Cisco Makes Platform Play in IoT
Security—being able to protect technology assets and to respond to attacks—and data analytics are two other pillars. The security capabilities include leveraging Cisco's TrustSec technology, while analytics means not only taking advantage of the vendor's Connected Analytics portfolio, but also third-party analytics software. Management and automation, as well as an application enablement platform—which includes a set of APIs that partners, third-party vendors, industries and cities can use to build and deploy their own software on top of the IoT System—are the final two pillars. Along with the IoT System, the company also announced 15 new offerings that are part of the platform.

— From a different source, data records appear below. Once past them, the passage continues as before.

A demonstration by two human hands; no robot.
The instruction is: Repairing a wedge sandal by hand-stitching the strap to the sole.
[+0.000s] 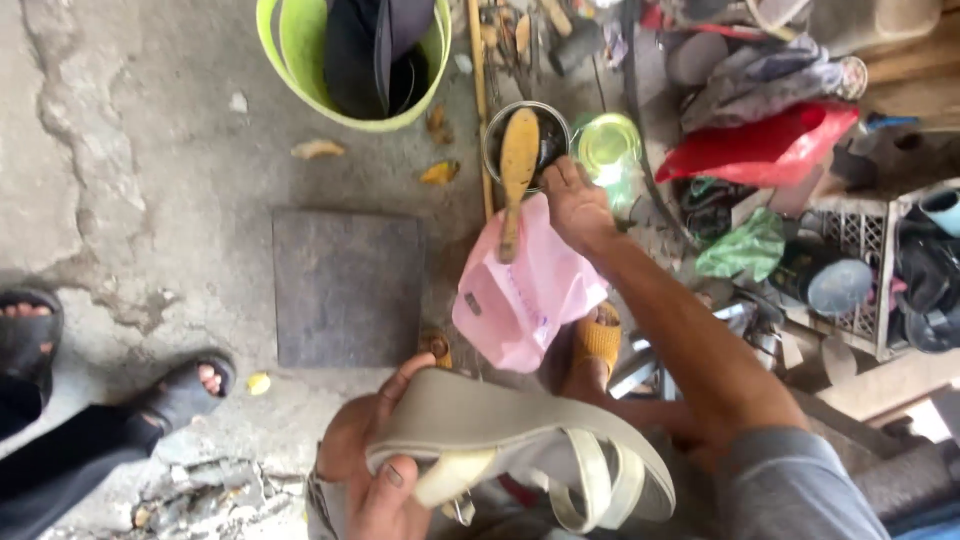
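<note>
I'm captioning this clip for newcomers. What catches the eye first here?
Low in the middle, the left hand holds a beige strappy sandal sole-up. Above it, the right hand reaches toward a small tin with a brush in it, beside a pink plastic bag.

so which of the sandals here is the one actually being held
The beige strappy wedge sandal, gripped in the left hand. The two black sandals at left are on another person's feet, and the yellow one is worn too.

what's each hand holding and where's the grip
The left hand holds a beige strappy sandal by one end of its sole. The right hand reaches toward a tin; no grip is visible.
</note>
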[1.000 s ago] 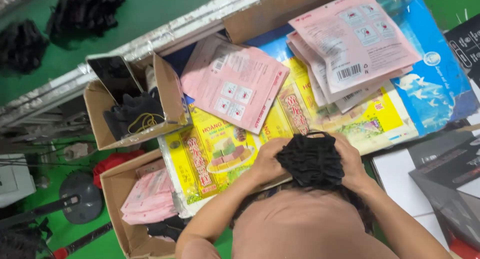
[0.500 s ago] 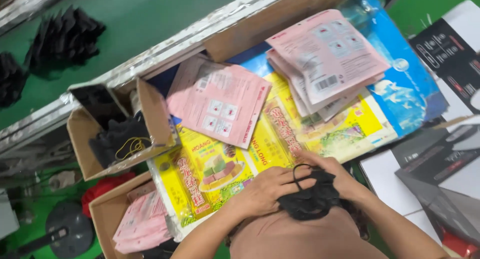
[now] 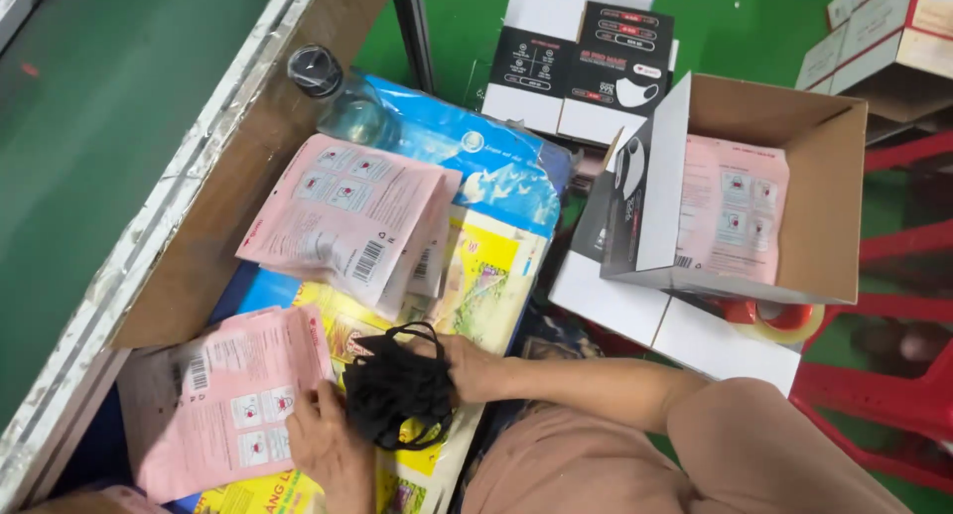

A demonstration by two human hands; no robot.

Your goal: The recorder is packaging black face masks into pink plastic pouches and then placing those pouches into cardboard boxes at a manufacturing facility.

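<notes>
Right hand (image 3: 476, 367) grips the black mask bundle (image 3: 397, 390) steady while left hand (image 3: 323, 440) pinches the pink pouch (image 3: 223, 400) beside it, ready to receive

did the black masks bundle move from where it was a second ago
Yes. The black masks bundle now sits beside the lower pink pouch, held by both hands; earlier it lay farther right of that pouch, nearer the body.
</notes>
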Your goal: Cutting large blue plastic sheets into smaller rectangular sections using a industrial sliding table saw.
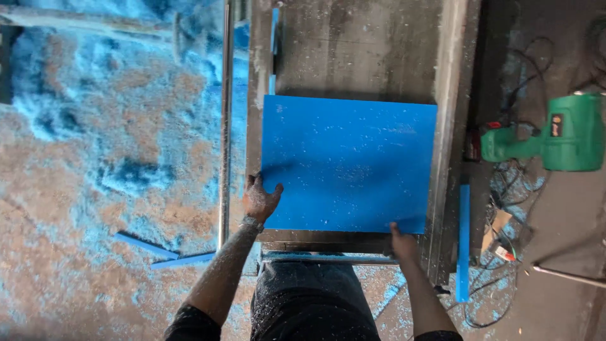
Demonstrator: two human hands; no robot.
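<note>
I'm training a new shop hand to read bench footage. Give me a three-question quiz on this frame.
1. True or false: both hands touch the blue panel.
2. Which hand grips the panel's near edge: the left hand or the right hand?
3. What lies right of the table? A) a green power tool B) a red bucket C) a ladder

Key
1. True.
2. The right hand; the left rests at the panel's left edge.
3. A.
</note>
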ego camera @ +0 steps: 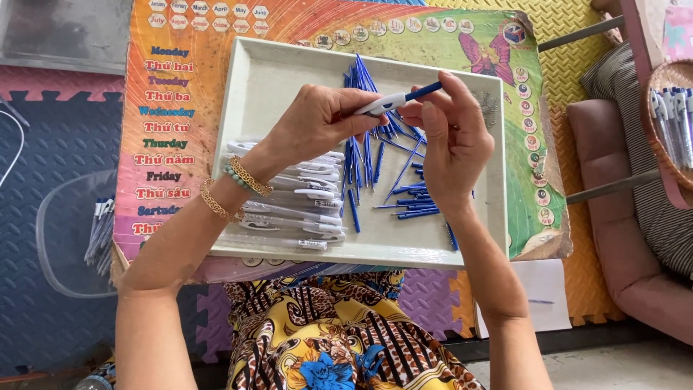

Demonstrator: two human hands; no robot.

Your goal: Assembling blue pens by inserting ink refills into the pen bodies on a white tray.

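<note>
My left hand (321,123) grips a white pen barrel (381,105) over a shallow white tray (263,79). My right hand (451,137) pinches the blue refill (424,90) that sticks out of the barrel's right end. Under my left wrist, a row of white pen barrels (299,206) lies on the tray's left side. Several loose blue refills (375,155) are scattered across the tray's middle and right. Gold bangles and a bead bracelet circle my left wrist.
The tray rests on a colourful printed board (170,137) across my lap. A clear bag of pens (97,231) lies on the dark foam mat at left. At the right edge, a woven basket with pens (671,119) sits beside a pink cushion (621,238).
</note>
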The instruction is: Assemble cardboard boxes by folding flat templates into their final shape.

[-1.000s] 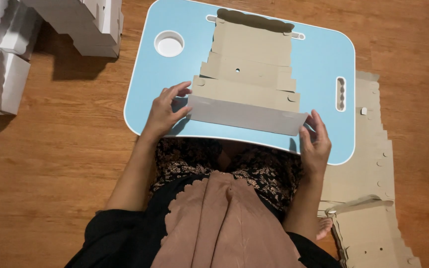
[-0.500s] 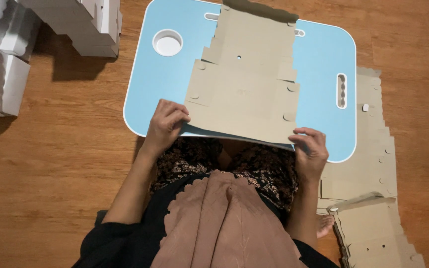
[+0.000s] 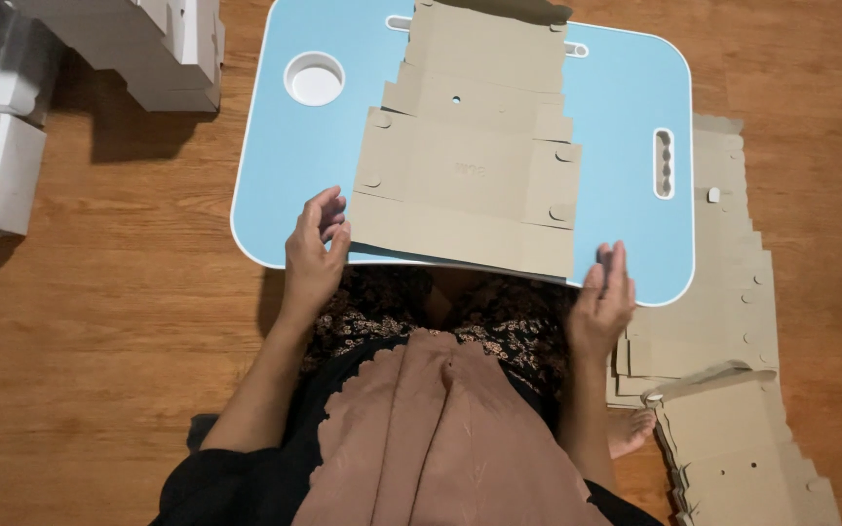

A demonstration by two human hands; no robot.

The products include network switches and routers, wireless access points, IP surveillance cameras, security analytics software, fog data services that enable operators to enable users to monitor and act on data flowing through the IoT environment, and the IoT Field Network Director management software, which provides customized network infrastructure monitoring on an industrial scale. Given its projected scale, the IoT presents Cisco and many other tech vendors with significant growth opportunities and the ability to return to their "traditional technological comfort zones," according to Charles King, president and principal analyst of Pund-IT.Cisco is in a good position to take advantage of the IoT, given its leadership in the networking market and its efforts over the past several years to build out its portfolios in areas such as security, analytics and data center infrastructure, including its Unified Computing Systems integrated solutions, he wrote. "The company's past accomplishments make it a natural player in the space, and Cisco's commercial success in areas (like its UCS) that initially appeared unrelated to its core businesses means that the company's efforts should be taken seriously," King wrote.
"IoT mostly consists of projects and efforts that vendors know how to do so well—develop, deploy, manage and maintain often huge and hugely complex computing infrastructures and connected devices," King wrote in a research note. "That's in stark contrast to cloud, which, in its purest sense, delivers highly targeted IT services by cost-effectively leveraging off-the-shelf components."